[[ DATA SECTION open ]]
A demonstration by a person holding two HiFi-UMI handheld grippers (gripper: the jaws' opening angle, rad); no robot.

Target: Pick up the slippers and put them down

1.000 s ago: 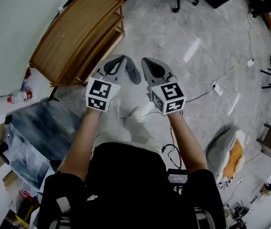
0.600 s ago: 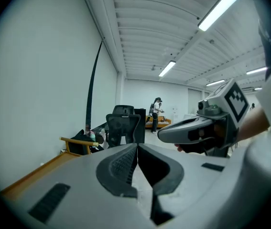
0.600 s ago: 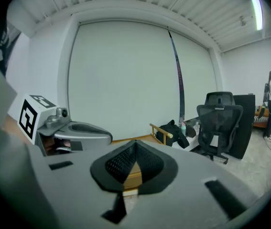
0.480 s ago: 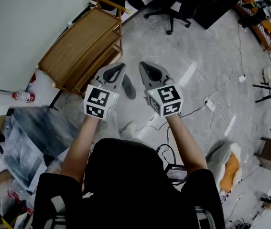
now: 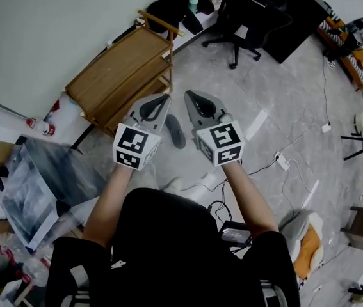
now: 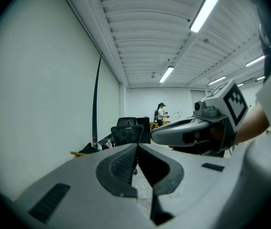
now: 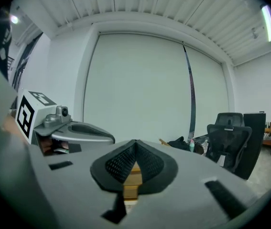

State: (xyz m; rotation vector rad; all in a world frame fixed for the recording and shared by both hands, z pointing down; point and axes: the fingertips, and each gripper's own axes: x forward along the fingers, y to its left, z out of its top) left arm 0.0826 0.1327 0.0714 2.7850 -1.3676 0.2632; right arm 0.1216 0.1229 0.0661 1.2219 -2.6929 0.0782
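Observation:
One dark grey slipper [image 5: 175,132] lies on the marble floor, showing in the gap between the two raised grippers in the head view. My left gripper [image 5: 165,98] is held up at chest height with its jaws shut and nothing between them; its tips meet in the left gripper view [image 6: 137,145]. My right gripper [image 5: 188,94] is level beside it, also shut and empty, with its tips meeting [image 7: 135,142]. Each gripper view shows the other gripper alongside. No second slipper can be made out.
A wooden shelf rack [image 5: 120,75] stands by the wall to the left. A black office chair [image 5: 245,18] is farther off. Cables and a power strip [image 5: 277,162] cross the floor on the right. Plastic-wrapped goods [image 5: 47,178] lie on the left. A person [image 6: 161,112] stands far off.
Both grippers have risen side by side, still shut. The dark slipper stays on the floor and now shows lower, between the grippers' bodies.

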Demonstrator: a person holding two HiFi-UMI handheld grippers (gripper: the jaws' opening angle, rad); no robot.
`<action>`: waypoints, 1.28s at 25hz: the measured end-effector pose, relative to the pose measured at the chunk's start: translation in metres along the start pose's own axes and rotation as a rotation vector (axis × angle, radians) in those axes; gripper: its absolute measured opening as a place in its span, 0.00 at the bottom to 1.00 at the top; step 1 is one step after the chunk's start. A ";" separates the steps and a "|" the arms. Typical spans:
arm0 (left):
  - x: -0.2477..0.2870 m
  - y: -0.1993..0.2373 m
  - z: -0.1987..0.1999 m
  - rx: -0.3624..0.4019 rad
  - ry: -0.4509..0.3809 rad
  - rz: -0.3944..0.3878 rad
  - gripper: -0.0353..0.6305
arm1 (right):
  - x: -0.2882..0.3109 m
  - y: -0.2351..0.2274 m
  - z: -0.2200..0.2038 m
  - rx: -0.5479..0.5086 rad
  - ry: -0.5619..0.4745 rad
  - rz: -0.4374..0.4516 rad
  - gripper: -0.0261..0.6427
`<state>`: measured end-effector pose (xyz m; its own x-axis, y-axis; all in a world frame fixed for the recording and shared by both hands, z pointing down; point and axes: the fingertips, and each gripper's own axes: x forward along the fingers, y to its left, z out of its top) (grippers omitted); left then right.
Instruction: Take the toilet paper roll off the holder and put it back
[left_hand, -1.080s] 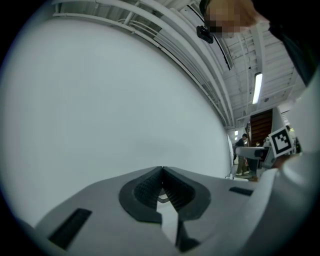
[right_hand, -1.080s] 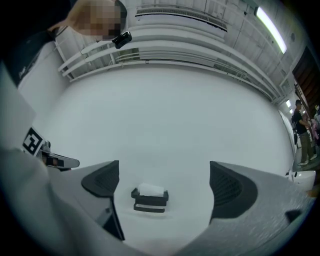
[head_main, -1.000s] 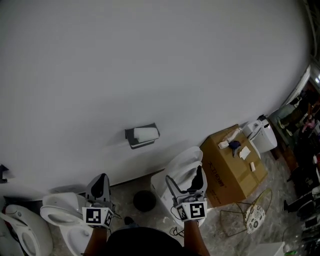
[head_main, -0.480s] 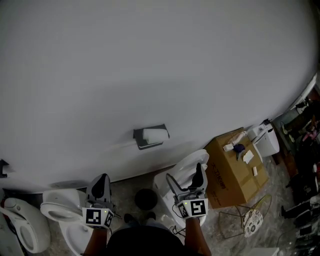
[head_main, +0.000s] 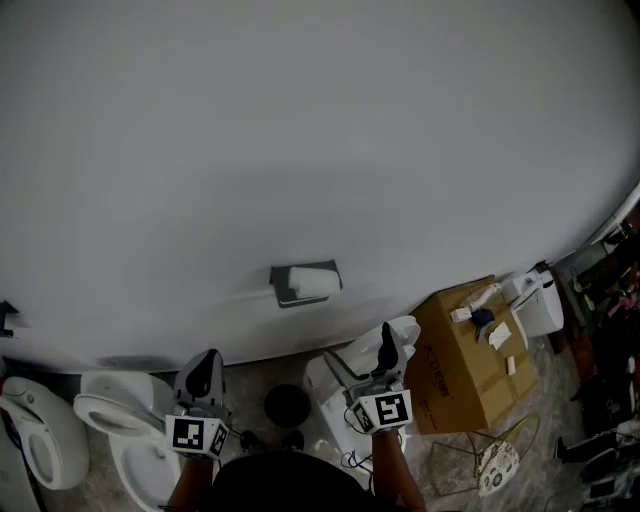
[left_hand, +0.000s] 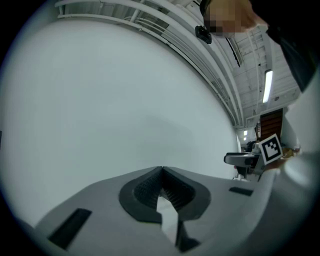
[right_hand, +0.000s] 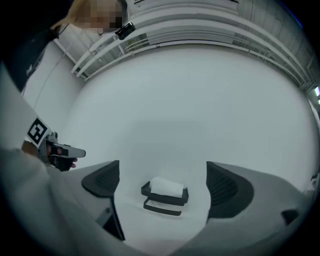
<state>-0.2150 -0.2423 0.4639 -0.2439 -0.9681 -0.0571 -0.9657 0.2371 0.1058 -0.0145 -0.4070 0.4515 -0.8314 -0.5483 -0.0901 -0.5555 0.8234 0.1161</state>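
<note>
While both grippers are hanging low by the person's body, the left gripper (left_hand: 161, 174) is showing its jaws pressed together on nothing. The right gripper (right_hand: 162, 176) is holding its jaws spread wide and empty. These jaws are framing the toilet paper roll (right_hand: 167, 187), which is sitting in the holder (right_hand: 164, 200) on the wall (head_main: 300, 150), well ahead. The reach seems to be only starting. Next, the right gripper is probably needing to advance, straddle the roll and lift it over the holder's front lip. Toilets (head_main: 125, 425) are crowding the floor below, while bare wall is leaving open room around the holder.
</note>
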 end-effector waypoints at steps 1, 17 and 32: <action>0.001 0.000 0.000 -0.001 0.000 0.002 0.06 | 0.003 0.000 -0.002 -0.001 0.005 0.014 0.85; 0.005 0.024 -0.002 0.010 -0.002 0.104 0.06 | 0.073 -0.004 -0.038 -0.075 0.081 0.181 0.85; 0.004 0.025 -0.004 0.013 -0.003 0.135 0.06 | 0.121 -0.009 -0.074 -0.120 0.167 0.270 0.80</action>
<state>-0.2399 -0.2401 0.4704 -0.3722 -0.9270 -0.0466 -0.9251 0.3664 0.0998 -0.1110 -0.4922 0.5126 -0.9333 -0.3377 0.1222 -0.3044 0.9244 0.2300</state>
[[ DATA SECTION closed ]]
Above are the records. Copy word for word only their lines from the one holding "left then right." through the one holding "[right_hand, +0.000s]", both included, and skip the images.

`<state>`: measured end-effector pose (xyz m; its own x-axis, y-axis; all in a world frame fixed for the recording and shared by both hands, z pointing down; point and axes: the fingertips, and each gripper's own axes: x forward along the fingers, y to its left, z out of its top) (grippers omitted); left then right.
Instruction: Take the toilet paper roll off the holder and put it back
[left_hand, -1.080s] 
[right_hand, -1.080s] 
[head_main, -1.000s] 
[head_main, -0.480s] 
[head_main, +0.000s] 
[left_hand, +0.000s] 
[right_hand, +0.000s] 

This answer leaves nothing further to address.